The line with "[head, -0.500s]" and each line following it, up to the final line of the data, should be set down exactly; pictures stay out.

# Collected data
------

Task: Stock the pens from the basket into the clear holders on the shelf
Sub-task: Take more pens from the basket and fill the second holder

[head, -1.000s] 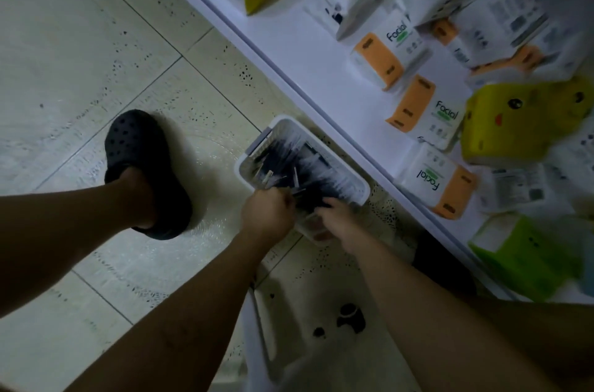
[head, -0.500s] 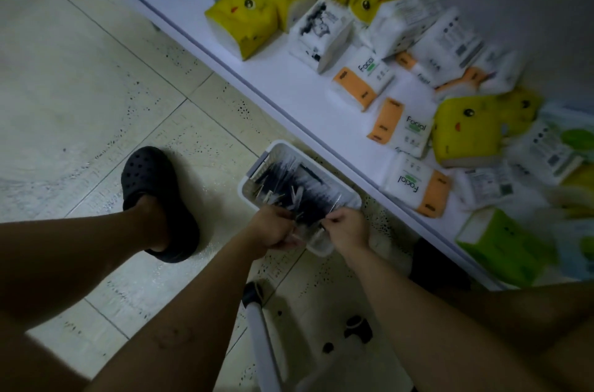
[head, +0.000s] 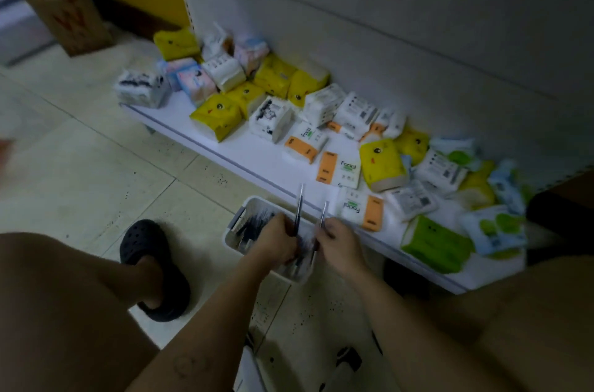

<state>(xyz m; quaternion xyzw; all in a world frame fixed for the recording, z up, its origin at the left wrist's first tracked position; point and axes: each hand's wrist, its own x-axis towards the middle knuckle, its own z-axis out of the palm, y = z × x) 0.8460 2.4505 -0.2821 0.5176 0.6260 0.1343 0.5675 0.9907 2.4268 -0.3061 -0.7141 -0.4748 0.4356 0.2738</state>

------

# Result
[head, -0.500s] 
[head, +0.000s] 

<state>(xyz m; quaternion xyzw; all in a world frame fixed for the recording, z up, its origin at the left wrist's first tracked position; point and axes: each hand's wrist, its own x-axis towards the middle knuckle, its own z-axis out of the palm, y = z × x) 0.8460 2.4505 -0.2821 0.5176 0.6260 0.1343 0.5675 0.9907 2.4268 -0.3061 -0.7141 -0.4748 0.4356 0.2738</state>

There is nothing further to this exercise.